• [PROBLEM DETAILS] As you work through the listing, transcribe every line exactly as it reads.

• [RECORDED INFORMATION]

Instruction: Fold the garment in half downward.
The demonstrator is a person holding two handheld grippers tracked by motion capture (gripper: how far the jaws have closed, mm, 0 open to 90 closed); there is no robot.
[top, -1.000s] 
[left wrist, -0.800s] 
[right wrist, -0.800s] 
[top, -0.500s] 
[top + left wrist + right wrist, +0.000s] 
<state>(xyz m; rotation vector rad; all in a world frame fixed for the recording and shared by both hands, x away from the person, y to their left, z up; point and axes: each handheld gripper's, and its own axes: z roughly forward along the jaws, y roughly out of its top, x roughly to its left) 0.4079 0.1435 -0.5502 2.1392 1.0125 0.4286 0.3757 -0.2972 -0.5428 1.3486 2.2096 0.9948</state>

• [EXERCISE OUTPUT]
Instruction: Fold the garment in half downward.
The demonstrator is a person holding two handheld grippers tracked by motion capture (gripper: how far the jaws have closed, mm, 0 open to 90 closed); there is no robot.
[top, -1.000s] 
[left wrist, -0.800s] 
[right wrist, -0.800s] 
[top, -0.500s] 
[top + left wrist + right wrist, +0.000s] 
<state>(xyz m; rotation vector rad; all in a world frame fixed for the recording and shared by both hands, x away from the person, y to their left, z up; point and axes: each handheld gripper's, and its own axes: z roughly forward along the jaws, y roughly out of its top, x roughly to its left) 0.4079 0.1435 -0.5502 2.1392 1.0125 0.4286 0.3757 -0.2972 -0.5428 1.3486 2.2096 0.9948</state>

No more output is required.